If you've been keeping up with this blog, by now you know the story about how Paul Cornell found the area south of the city lacking in the 1850s and decided to petition the state to create a park there. You know about the South Park Commission, and how it was created in 1869 to administer the more than 1,000 acres that were set aside. You even know that there were two separate parks carved out of the land, Washington Park and Jackson Park. But here's something you don't know. There's a third park in the mix.
When the land was partitioned, Washington Park was on the western side of the plot, while Jackson Park was bordering the lake. Connecting those two parks was a mile-long strip of land that today is known as the Midway Plaisance. Originally Frederick Law Olmstead desired for the park to serve as part of a chain of lakes, which would allow people to boat all the way from Washington Park, through the Midway, and all the way through Jackson Park straight into the lake. To accomplish this feat, Olmstead wanted to have a canal running through the Plaisance, thus a trench was dug through the park. Even though the canal idea fell through, the trench remained, though it has never been filled in with water to this day.
After the initial design phase, the 1893 World's Fair came to town, and the Midway became the main thoroughfare of the Fair, introducing the westernized version of the belly dance, among other things. Also located on the Midway was the original Ferris Wheel, which made it's debut at the Fair. In another legacy, the term midway became colloquially used as a term for the main area of games and amusements in a fair(due in no small part to the flurry of activity witnessed by the Plaisance).
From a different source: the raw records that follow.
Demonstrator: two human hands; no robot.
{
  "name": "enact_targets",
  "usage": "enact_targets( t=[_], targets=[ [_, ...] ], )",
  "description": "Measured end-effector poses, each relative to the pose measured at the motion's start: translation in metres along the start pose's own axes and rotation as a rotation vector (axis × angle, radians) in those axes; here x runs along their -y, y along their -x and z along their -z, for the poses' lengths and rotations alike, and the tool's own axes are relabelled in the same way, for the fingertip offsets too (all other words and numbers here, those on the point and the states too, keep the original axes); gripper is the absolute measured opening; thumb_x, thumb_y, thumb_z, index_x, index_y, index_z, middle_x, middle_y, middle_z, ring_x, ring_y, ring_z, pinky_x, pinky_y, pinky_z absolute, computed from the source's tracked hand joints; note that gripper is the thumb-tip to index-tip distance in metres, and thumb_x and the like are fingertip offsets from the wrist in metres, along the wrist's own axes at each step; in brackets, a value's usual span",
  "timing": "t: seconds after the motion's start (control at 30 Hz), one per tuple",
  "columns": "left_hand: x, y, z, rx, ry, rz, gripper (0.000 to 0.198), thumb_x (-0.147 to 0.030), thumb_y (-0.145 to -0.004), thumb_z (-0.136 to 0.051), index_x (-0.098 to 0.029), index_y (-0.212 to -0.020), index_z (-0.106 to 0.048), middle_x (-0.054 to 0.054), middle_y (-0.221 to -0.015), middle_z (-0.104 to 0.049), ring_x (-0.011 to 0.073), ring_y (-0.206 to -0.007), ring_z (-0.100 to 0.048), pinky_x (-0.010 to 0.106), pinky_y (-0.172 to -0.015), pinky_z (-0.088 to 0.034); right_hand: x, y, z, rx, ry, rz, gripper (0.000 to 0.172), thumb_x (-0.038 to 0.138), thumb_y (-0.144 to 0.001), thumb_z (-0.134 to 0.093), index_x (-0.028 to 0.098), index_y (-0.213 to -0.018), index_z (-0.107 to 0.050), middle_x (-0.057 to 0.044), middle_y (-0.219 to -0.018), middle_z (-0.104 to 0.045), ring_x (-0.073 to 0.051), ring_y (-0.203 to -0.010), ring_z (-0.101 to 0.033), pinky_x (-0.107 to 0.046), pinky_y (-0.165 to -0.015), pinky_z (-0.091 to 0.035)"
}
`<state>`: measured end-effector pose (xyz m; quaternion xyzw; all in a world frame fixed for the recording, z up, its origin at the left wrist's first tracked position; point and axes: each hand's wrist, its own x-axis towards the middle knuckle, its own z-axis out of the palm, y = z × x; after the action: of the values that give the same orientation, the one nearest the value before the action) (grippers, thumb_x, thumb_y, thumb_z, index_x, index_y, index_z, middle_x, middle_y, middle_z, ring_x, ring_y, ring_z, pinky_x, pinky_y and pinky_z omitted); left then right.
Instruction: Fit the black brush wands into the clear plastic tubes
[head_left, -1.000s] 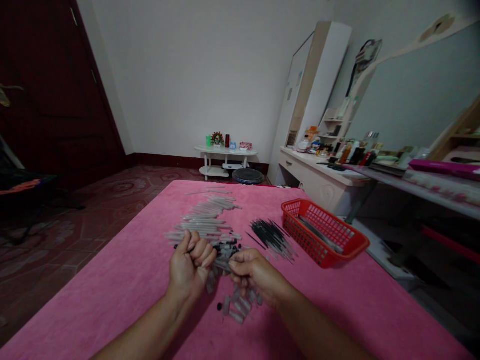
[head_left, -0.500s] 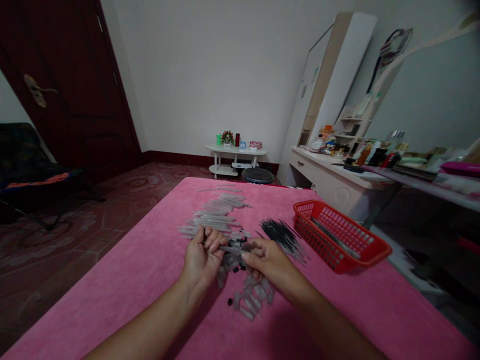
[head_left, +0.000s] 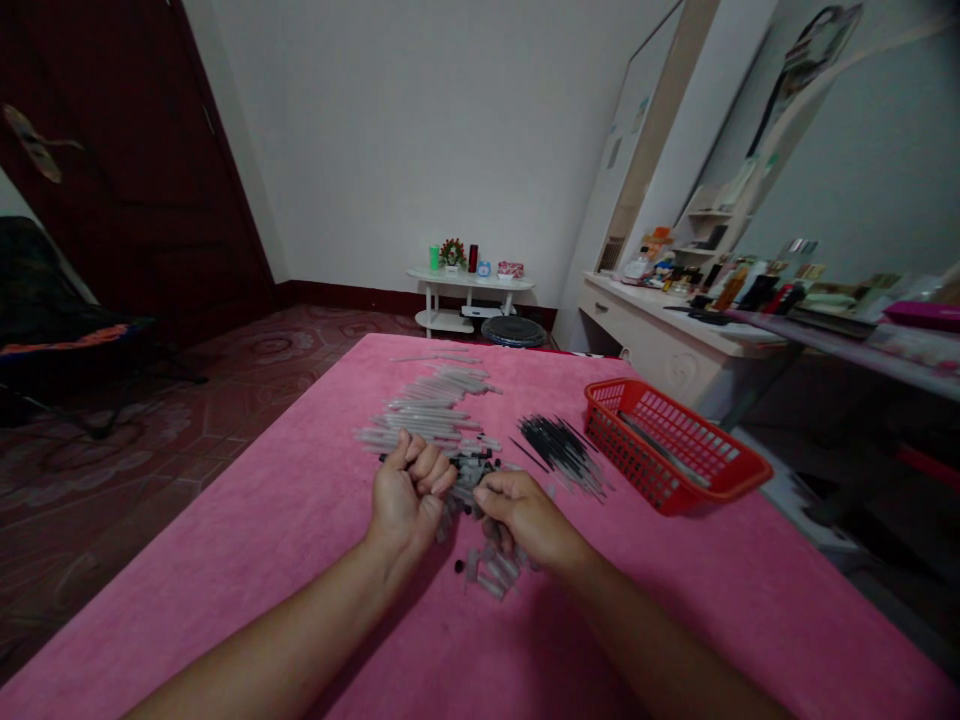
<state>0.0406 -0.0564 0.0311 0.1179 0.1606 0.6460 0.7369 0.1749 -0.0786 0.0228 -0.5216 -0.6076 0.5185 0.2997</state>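
My left hand (head_left: 412, 488) is curled closed, palm side up; what its fingers hold, if anything, is hidden. Close beside it, my right hand (head_left: 519, 508) pinches its thumb and fingers together over something too small to make out. Between and beneath the hands lie clear plastic pen caps (head_left: 496, 572) and small black plugs (head_left: 459, 567). Beyond my left hand spreads a pile of whitish, see-through pen barrels (head_left: 427, 412). Slim dark pen refills (head_left: 559, 448) lie heaped past my right hand.
A red plastic basket (head_left: 675, 497) with a few long thin pieces inside stands at the right. Everything rests on a pink cloth-covered table (head_left: 300, 560). A dressing table (head_left: 667, 345) with bottles is further right, and a low white stand (head_left: 469, 283) is by the wall.
The thin tube that showed between my hands is out of sight now. My left fingers are curled tighter, and the whole view has shifted slightly.
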Motion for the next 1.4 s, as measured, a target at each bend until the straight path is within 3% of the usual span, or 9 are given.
enact_targets(
  t=[0.13,0.23,0.37,0.5,0.67,0.83,0.93,1.13,1.4],
  targets=[
    [0.008,0.007,-0.008,0.127,-0.107,0.029,0.036,-0.03,-0.091,-0.046,-0.018,-0.059,-0.034,-0.009,-0.046,-0.018,0.005,-0.035,-0.022,0.019,-0.04,-0.027,0.008,0.003,0.006,0.01,0.122,0.185,0.021,0.027,-0.083,-0.046,0.018,-0.065,-0.05,0.004,-0.052,-0.05,-0.008,-0.044,-0.047,-0.019,-0.045,-0.033],
    [0.003,0.001,-0.01,0.251,-0.282,-0.019,0.018,-0.025,-0.083,-0.059,-0.016,-0.072,-0.049,-0.003,-0.058,-0.047,0.01,-0.056,-0.052,0.022,-0.061,-0.044,0.025,0.009,0.034,-0.097,0.249,0.28,0.025,0.028,-0.084,-0.045,0.016,-0.063,-0.054,0.002,-0.056,-0.054,-0.009,-0.05,-0.049,-0.02,-0.05,-0.035],
    [-0.019,-0.027,0.007,0.272,-0.643,-0.174,0.029,-0.02,-0.07,-0.072,-0.016,-0.096,-0.06,0.007,-0.088,-0.064,0.0194,-0.084,-0.061,0.028,-0.075,-0.046,0.047,0.025,0.103,-0.59,0.564,0.312,0.025,0.03,-0.081,-0.048,0.015,-0.076,-0.066,-0.005,-0.069,-0.064,-0.015,-0.064,-0.056,-0.025,-0.059,-0.037],
    [-0.044,-0.057,0.039,0.273,-1.22,-0.452,0.027,-0.01,-0.06,-0.074,-0.019,-0.085,-0.069,0.007,-0.09,-0.066,0.0218,-0.09,-0.056,0.028,-0.081,-0.042,0.04,0.045,0.17,-1.097,1.001,-0.029,0.035,0.039,-0.081,-0.05,0.016,-0.096,-0.071,-0.015,-0.079,-0.066,-0.023,-0.067,-0.059,-0.032,-0.055,-0.03],
    [-0.061,-0.07,0.059,0.362,-1.654,-0.61,0.019,-0.008,-0.062,-0.067,-0.023,-0.072,-0.072,0.006,-0.078,-0.065,0.0223,-0.081,-0.054,0.031,-0.083,-0.039,0.015,0.053,0.206,-0.972,1.142,-0.22,0.032,0.036,-0.08,-0.054,0.013,-0.089,-0.074,-0.017,-0.067,-0.063,-0.021,-0.056,-0.056,-0.033,-0.051,-0.027],
    [-0.074,-0.073,0.064,0.364,-1.824,-0.635,0.021,-0.01,-0.064,-0.063,-0.025,-0.075,-0.073,0.006,-0.078,-0.067,0.0217,-0.078,-0.057,0.03,-0.078,-0.04,0.02,0.034,0.174,-0.995,1.126,0.04,0.028,0.034,-0.081,-0.053,0.018,-0.093,-0.071,-0.013,-0.087,-0.068,-0.024,-0.073,-0.061,-0.032,-0.06,-0.037],
    [-0.083,-0.078,0.068,0.37,-1.93,-0.58,0.02,-0.012,-0.064,-0.063,-0.024,-0.076,-0.073,0.006,-0.079,-0.067,0.0222,-0.079,-0.057,0.03,-0.077,-0.041,0.02,0.017,0.134,-0.748,1.06,0.234,0.022,0.027,-0.083,-0.052,0.019,-0.092,-0.07,-0.008,-0.092,-0.069,-0.02,-0.083,-0.062,-0.029,-0.072,-0.041],
    [-0.096,-0.084,0.074,0.431,-2.196,-0.318,0.024,-0.02,-0.07,-0.06,-0.022,-0.09,-0.072,0.006,-0.092,-0.067,0.0205,-0.085,-0.059,0.027,-0.076,-0.043,-0.015,-0.009,0.076,-0.46,1.194,0.017,0.017,0.025,-0.082,-0.056,0.021,-0.094,-0.068,-0.007,-0.095,-0.068,-0.021,-0.09,-0.063,-0.027,-0.07,-0.041],
    [-0.095,-0.078,0.068,0.423,-2.297,-0.343,0.026,-0.019,-0.063,-0.066,-0.018,-0.088,-0.069,0.006,-0.09,-0.065,0.0212,-0.085,-0.058,0.027,-0.075,-0.043,-0.032,-0.015,0.077,-0.438,1.269,-0.076,0.013,0.027,-0.082,-0.057,0.019,-0.089,-0.065,-0.007,-0.094,-0.067,-0.024,-0.085,-0.065,-0.03,-0.064,-0.039]
  ],
)
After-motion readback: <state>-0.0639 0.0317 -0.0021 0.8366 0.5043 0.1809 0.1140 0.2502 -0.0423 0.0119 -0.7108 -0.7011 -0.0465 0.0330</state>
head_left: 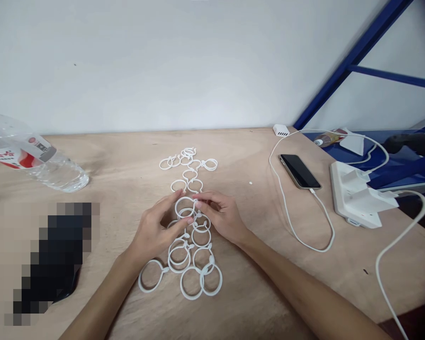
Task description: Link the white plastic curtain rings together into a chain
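Note:
Between my hands is a white plastic curtain ring (184, 198) with a small tab on its side, held just over other rings. My left hand (154, 231) has its forefinger and thumb closed on the ring's left side. Pinched at the tab on the right are the fingers of my right hand (222, 215); they partly hide it. Several similar white rings (200, 245) lie below and nearer to me, some overlapping. Farther off, more rings (190, 174) trail across the wooden table (255, 288) toward the wall.
On the left a clear plastic bottle (62, 172) leans, and a dark, pixelated object (60, 255) lies nearer. To the right are a phone (299, 171) on a white cable (286, 215) and a white power strip (354, 203). A blue metal frame (340, 75) stands beyond the table's right edge.

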Available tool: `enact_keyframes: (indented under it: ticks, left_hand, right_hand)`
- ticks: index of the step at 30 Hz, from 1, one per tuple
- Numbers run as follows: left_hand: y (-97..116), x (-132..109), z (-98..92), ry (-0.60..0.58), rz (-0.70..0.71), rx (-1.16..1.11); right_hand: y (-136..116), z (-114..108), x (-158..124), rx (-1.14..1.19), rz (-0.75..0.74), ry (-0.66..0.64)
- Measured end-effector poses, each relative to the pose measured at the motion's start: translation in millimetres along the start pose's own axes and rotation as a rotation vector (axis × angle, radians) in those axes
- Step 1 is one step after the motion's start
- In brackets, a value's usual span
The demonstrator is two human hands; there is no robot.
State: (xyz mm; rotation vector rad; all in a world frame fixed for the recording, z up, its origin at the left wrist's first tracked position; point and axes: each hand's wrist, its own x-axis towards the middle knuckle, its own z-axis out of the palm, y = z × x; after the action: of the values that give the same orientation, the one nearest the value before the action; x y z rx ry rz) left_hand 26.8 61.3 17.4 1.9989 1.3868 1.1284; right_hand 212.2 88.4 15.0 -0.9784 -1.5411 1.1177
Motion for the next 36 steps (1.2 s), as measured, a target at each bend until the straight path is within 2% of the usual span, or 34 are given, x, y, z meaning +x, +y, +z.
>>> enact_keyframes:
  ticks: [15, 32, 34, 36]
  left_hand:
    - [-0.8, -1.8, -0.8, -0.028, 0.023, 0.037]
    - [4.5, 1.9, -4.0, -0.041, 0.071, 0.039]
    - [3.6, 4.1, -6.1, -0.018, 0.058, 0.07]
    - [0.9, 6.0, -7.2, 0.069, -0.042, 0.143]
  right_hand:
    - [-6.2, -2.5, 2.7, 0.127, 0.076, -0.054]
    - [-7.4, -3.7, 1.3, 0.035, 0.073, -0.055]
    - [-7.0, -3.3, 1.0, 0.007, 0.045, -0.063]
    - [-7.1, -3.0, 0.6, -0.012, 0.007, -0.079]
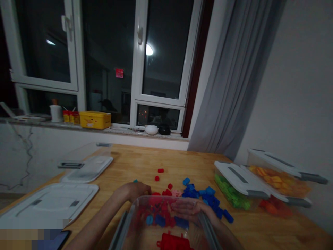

When the Fair ended, the Plaisance was restored to its former setting. By 1926, the University of Chicago had absorbed the Midway, and ever since then has been the de facto authority in charge. During that period of time, the U of C Maroons football team was playing in Stagg Field, just across the way from the Plaisance. Because of this, the team was called the Monsters of the Midway in deference to the park. To this day, the park remains an open-access green area. And as for those trenches that Olmstead tried to put in? Well, they now exist as soccer fields and other sporting areas. So yes, 144 years after it was first formed, the South Park Commission's mission is going stronger than ever.